Nie mehr … zurück! Nie mehr … zurück!

Nie mehr … zurück!!

 

 

 

Geleitwort

Arno Holz wurde geboren am 26, April 1863 in Rastenburg (Ostpreußen). Er starb 66 Jahre alt in Berlin am 26. Oktober 1929. Er war ein schlanker elastischer Mann, eigentlich immer jung, mit zurückgekämmtem Haar, scharfen Augengläsern, eine kämpferische Natur. Ich kam oft in Berlin mit ihm zusammen. Unsere Beziehungen waren freundschaftlich, wobei ich im übrigen nicht weiß, ob er irgend etwas von mir gelesen hatte oder goutierte. Wir sprachen jedenfalls, wenn wir uns über Literatur unterhielten und nicht gerade anderes vorhatten, von seinen Arbeiten, seinen Gegnern, seiner Situation und seinen Theorien. Er war bis zuletzt eine Lehrernatur, ein Mann, der etwas bestimmt wußte und es demonstrierte.
Das was ihn beschäftigte, wird mit dem Wort ,Naturalismus‘ sehr undeutlich bezeichnet. Ich werde bald zeigen, warum. Naturalismus kann man nennen, was Emile Zola im Auge hatte – den Werdegang vom Erdichteten, Phantastischen und dazu leer Gewordenen zu den realen Dingen, am liebsten des gewöhnlichen Alltags, und (– um die Sache auf die Spitze zu treiben –) zu dem Gewöhnlichsten, Verachtetsten und zum Häßlichsten des Alltags, daher in Opposition zur bürgerlichen Schönmalerei, die Vorliebe zum sozialen Elend, die Aufdeckung der sozialen Krankheiten, ja die Beschäftigung mit physischen Krankheiten, auch mit den moralischen Verworfenheiten und der Kriminalität. Diese Protesthaltung, welche zum Naturalismus gehört, nahm auch gewiß Arno Holz an. Sein war die Abneigung und der Kampf gegen die klassizistische Degeneration und die formale Verflachung. So sprang er auf die Bühne mit seinen ,Liedern eines Modernen‘ – und da waren gleich die lärmenden Großstadtstraßen, nicht die sieben Mußen des Parnaß und nicht die elysischen Gefilde, und da waren Straßenbahnwagen, Fabrikschlote und die Fabrikarbeiter. Freilich war der junge Lyriker im Beginn; Geibel, Eichendorff, Freiligrath standen nicht zu fern, auch Heine nicht. Seine eigene Melodie hatte Holz noch nicht gefunden.
Er schrieb seine dramatischen Arbeiten: Papa Hamlet, und mit Johannes Schlaf Familie Selicke, und im Schreiben und Arbeiten an diesen Stoffen wurde er erst der eigentliche Programmatiker des ,konsequenten Naturalismus‘. Hier konstatierte er:

Die Kunst hat die Tendenz, die Natur zu sein. Sie wird sie nach Maßgabe ihrer jeweiligen Reproduktionsbedingungen und deren Handhabungen.

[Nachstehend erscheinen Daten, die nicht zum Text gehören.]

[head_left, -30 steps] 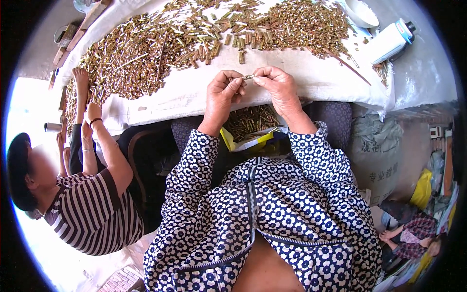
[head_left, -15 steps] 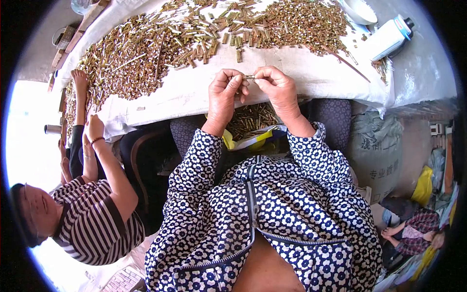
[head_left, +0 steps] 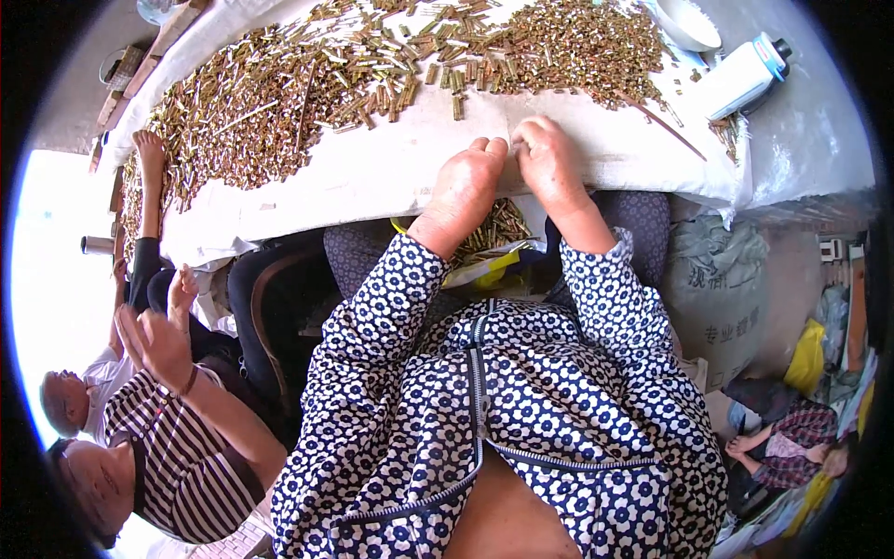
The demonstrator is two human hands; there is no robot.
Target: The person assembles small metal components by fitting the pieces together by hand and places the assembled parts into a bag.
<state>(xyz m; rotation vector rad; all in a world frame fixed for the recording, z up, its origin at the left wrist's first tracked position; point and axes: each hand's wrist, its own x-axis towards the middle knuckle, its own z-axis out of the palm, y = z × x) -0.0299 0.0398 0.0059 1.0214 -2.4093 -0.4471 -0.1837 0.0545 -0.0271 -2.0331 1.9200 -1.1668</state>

Praktisch und theoretisch begann er so seinen Kampf gegen die Makulaturprofessoren und Makulaturliteraten. Wir reden hier nicht von der dramatischen Produktion Arno Holz’. Würde man heute diese Werke wieder hervorholen und neu drucken, so wäre es ein großer Gewinn, nicht nur für die Literarhistoriker und die Freunde der Literatur, sondern bestimmt auch für die jungen und zwischen Expressionismus und Impressionismus herumirrenden Dramatiker. Wir befassen uns hier auch nicht mit dem vehementen lyrischen Kampfspiel Die Blechschmiede, das seine Wirkung zu seiner Zeit getan hat; an den Schlägen dieser Schmiede kann man noch heute seine Freude haben. Wir befassen uns mit dem Phantasus, dessen erste Stücke in zwei dünnen Heften um 1898 herauskamen. Die Broschüre Revolution der Lyrik begleitete sie. Aus den kleinen Heften wurden größere und große, und wir stehen jetzt vor dem Phantasus, einem Non-plus-ultra-Poem. Von ihm und seinen umfangreichen und miniaturhaften Gedichten gibt dieser Auswahlband eine Probe.

Selten hat es eine Avantgarde der Kunst, eine literarische Neuerung so schwer gehabt und hat es heute noch so schwer wie die von Arno Holz. Sie ist noch nicht einmal durchgedrungen und zur Wirkung und Geltung gekommen und erscheint schon verschollen. Aber sie ist nicht verschollen, solange nur noch eine Handvoll Menschen um ihn wissen.
Holz war, wie ich schon sagte, ein Theoretiker, ein Lehrer, ja ein leidenschaftlicher Dogmatiker. Lassen Sie uns das Verhältnis zwischen Theorie und künstlerischer Produktion einen Augenblick betrachten. Es gibt Künstler, die dazu neigen, Doktrinen aufzustellen und die Kunst zu reglementieren. Was für Künstler sind das? Und in welchem Verhältnis steht die Doktrin, die Theorie zu ihrer Produktion? Emile Zola beginnt als Kritiker, die Goncourts hatten die Idee, ,Impressionismus‘ im Auge. Ihre Theorie drückte aus, was sie sich vorgenommen hatten zu leisten; sie erhoben ihre eigene Arbeitsmethode zum allgemeinen handwerklichen Prinzip. War das aber überhaupt eine handwerkliche Methode oder nicht einfach ihre spezifische Art zu produzieren? Man wird zu einer Klarheit darüber nur bei den Nichtskönnern kommen können.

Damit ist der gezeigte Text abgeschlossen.